There was some question in SHEA discussions whether the outbreak may have gone undetected if not for the unusual 3a genotype, which is responsible for only about 7% of HCV infections nationally. Though conceding that many HCV infections go unexplained, David Henderson, MD, the session moderator and medical epidemiologist at the National Institutes of Health Clinical Center in Bethesda, MD, said he doubted many such outbreaks go undetected.

"If you look at the literature in the world, there are lots of outbreaks like this that occur, and almost all of them relate to some sort of practice that you or I wouldn’t endorse," he said. "On the other hand, probably a third of cases of HCV in our society don’t have a good explanation."

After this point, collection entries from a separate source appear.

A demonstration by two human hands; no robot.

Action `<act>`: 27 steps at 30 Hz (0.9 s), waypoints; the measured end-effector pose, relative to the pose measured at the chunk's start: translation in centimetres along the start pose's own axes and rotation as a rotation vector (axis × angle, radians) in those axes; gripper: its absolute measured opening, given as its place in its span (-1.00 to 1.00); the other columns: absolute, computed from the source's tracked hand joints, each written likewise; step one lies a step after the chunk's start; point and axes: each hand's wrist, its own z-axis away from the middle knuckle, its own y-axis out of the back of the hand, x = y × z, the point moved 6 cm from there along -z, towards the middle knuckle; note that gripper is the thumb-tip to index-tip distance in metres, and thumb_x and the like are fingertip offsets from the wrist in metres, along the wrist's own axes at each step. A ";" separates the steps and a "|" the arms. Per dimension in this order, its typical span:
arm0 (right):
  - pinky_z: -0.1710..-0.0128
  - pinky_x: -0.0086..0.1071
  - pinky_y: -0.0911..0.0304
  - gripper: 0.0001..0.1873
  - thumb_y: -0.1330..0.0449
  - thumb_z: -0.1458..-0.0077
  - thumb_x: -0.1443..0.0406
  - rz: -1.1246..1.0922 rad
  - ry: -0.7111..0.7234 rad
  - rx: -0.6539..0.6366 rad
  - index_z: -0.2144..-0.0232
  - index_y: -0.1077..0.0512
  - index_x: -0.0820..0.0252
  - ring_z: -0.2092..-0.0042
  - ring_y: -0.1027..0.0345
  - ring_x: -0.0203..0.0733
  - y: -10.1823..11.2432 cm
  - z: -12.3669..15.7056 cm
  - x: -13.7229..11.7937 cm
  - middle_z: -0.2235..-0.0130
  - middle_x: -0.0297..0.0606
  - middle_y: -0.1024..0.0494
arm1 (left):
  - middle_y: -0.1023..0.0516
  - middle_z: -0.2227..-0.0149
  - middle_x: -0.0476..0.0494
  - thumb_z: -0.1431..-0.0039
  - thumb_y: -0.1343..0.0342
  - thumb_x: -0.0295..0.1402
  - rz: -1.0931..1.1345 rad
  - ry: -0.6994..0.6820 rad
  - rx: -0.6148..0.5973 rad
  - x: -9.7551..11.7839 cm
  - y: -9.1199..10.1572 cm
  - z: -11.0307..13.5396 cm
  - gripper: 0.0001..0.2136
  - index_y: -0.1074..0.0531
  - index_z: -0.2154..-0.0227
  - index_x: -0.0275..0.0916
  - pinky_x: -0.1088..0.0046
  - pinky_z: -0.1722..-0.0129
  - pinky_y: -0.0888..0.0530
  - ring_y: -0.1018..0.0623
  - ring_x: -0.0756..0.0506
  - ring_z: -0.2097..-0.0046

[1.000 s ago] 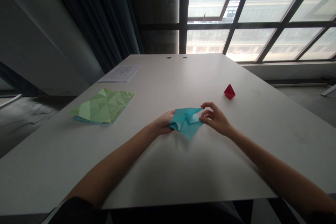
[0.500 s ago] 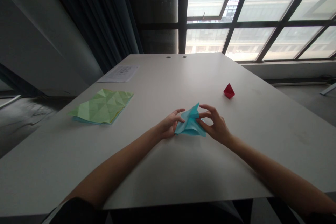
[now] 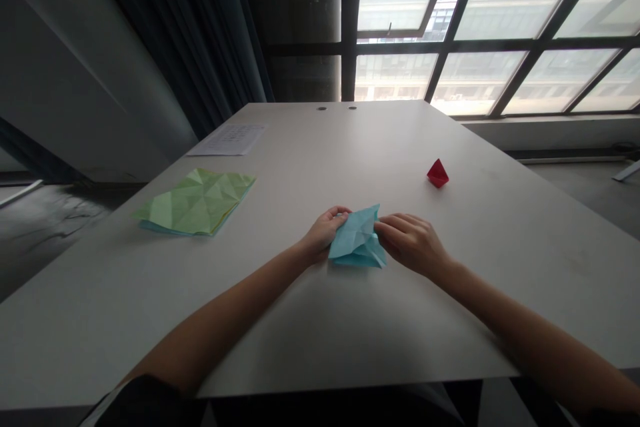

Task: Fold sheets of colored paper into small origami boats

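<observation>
A partly folded sheet of light blue paper lies on the white table in front of me. My left hand pinches its left edge with curled fingers. My right hand presses on its right edge, fingers together and bent over the paper. A small red folded paper shape stands on the table beyond my right hand, apart from both hands.
A stack of creased green paper sheets lies at the left of the table, with a blue sheet under it. A printed white sheet lies farther back left. Large windows and dark curtains stand behind the table.
The blue paper was spread open, then lifted into a peak, and now lies flatter on the table. My right hand has come down onto its right edge.
</observation>
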 end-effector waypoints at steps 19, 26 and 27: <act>0.20 -0.23 -0.27 -0.59 -0.14 -0.01 0.23 -0.173 0.012 0.190 0.05 -0.25 0.10 0.18 -0.31 -0.14 0.4 0.7 -0.7 0.16 -0.17 -0.48 | -0.33 0.53 0.12 0.15 -0.23 -0.17 0.105 -0.197 0.027 1.4 1.0 -0.4 -0.65 -0.24 0.34 -0.18 0.62 0.53 -0.34 -0.35 0.10 0.55; 0.22 -0.23 -0.22 -0.87 -0.11 -0.06 0.32 -0.172 -0.102 0.178 0.33 -0.43 0.06 0.27 -0.26 -0.16 -0.1 0.4 -0.3 0.28 -0.29 -0.54 | -0.27 0.54 0.13 0.12 -0.21 -0.20 0.149 -0.282 0.046 2.0 1.1 -0.2 -0.69 -0.22 0.37 -0.16 0.64 0.54 -0.31 -0.30 0.11 0.55; 0.20 -0.22 -0.22 -0.89 -0.11 -0.05 0.31 -0.195 -0.130 0.172 0.35 -0.43 0.07 0.25 -0.26 -0.16 -0.1 0.3 -0.1 0.27 -0.28 -0.53 | -0.26 0.54 0.13 0.11 -0.20 -0.20 0.137 -0.290 0.061 2.0 1.2 -0.2 -0.70 -0.22 0.37 -0.16 0.64 0.55 -0.31 -0.29 0.11 0.55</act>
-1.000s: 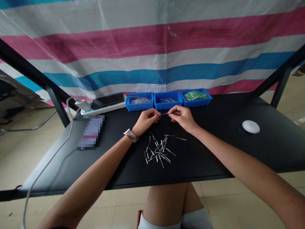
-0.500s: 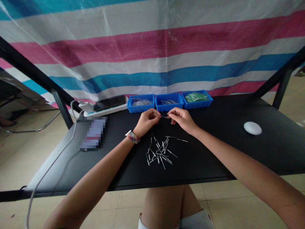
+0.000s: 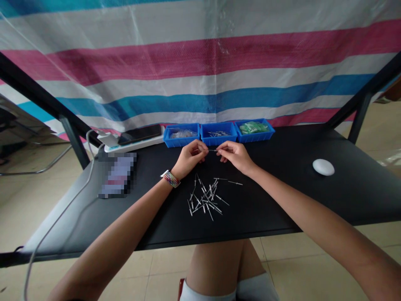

Apparently, a single health care worker — whose HCV status was not known to investigators — caused the outbreak by reusing syringes and aspirating patient blood into shared saline bags. "When we started this investigation, the health care professional who was probably implicated in this outbreak was no longer working," de Oliveira told SHEA attendees.

Reference

1. de Oliveira AM. Healthcare-related transmission of hepatitis C virus at an oncology clinic — Nebraska, 2000-2001. Abstract 235. Presented at the annual conference of the Society for Healthcare Epidemiology of America. Washington, DC; April 2003.